## WORK TO COMPLETE
Return, word for word, only the lines of the data below that lie between the line with "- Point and" and the line with "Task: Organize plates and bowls", those two lines included.

## RAW DATA
· · · ·

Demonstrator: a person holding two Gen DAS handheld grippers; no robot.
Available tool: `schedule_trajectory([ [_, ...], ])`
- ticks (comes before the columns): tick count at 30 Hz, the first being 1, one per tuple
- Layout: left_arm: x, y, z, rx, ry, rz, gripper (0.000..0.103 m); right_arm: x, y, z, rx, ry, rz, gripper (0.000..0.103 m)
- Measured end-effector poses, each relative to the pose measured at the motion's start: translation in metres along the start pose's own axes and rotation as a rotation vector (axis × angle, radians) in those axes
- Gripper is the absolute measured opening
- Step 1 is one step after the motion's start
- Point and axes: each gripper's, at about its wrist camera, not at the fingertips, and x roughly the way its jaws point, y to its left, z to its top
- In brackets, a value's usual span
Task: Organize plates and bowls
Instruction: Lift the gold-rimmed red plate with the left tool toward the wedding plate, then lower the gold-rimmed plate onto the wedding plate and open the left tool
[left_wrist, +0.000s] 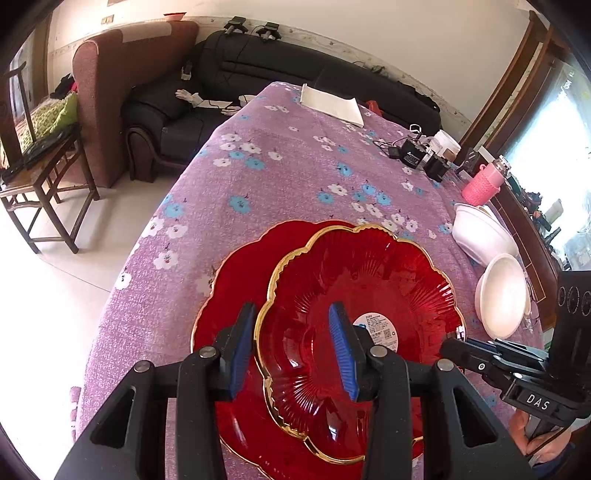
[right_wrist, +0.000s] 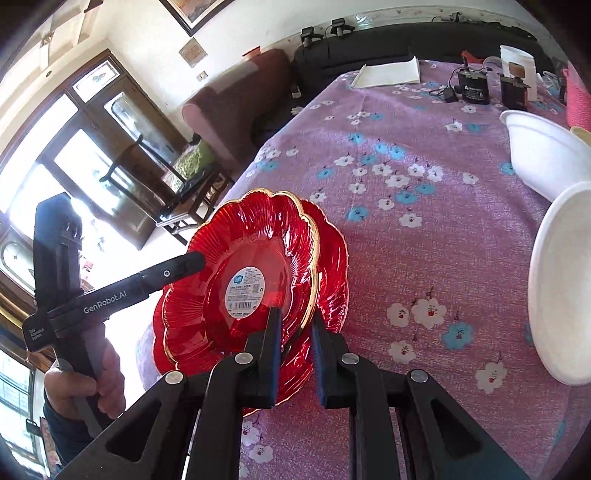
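Note:
Two red scalloped glass plates with gold rims lie stacked at the near end of the table. The upper plate (left_wrist: 362, 295) (right_wrist: 255, 266) carries a round white label and sits offset on the lower plate (left_wrist: 236, 280) (right_wrist: 332, 266). My left gripper (left_wrist: 291, 347) is open, its two blue pads astride the upper plate's near-left rim. My right gripper (right_wrist: 295, 332) has its pads close on either side of the plates' right rim; I cannot tell if they touch. It also shows in the left wrist view (left_wrist: 458, 336) at the upper plate's right rim.
A white bowl (left_wrist: 480, 232) (right_wrist: 543, 155) and a white plate (left_wrist: 502, 295) (right_wrist: 561, 284) sit to the right. A pink cup (left_wrist: 480, 184), black devices (left_wrist: 413, 151), a white tub and white paper (left_wrist: 332, 103) lie farther back. Sofa and chairs stand beyond the purple floral tablecloth (left_wrist: 266, 192).

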Motion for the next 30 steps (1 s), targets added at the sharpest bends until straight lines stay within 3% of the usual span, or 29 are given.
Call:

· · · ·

## SOLUTION TO THIS EXERCISE
- Point and axes: each gripper's, at about its wrist camera, not at the fingertips, and x roughly the way its jaws point, y to its left, z to its top
- In brackets, a value's usual span
Task: Organize plates and bowls

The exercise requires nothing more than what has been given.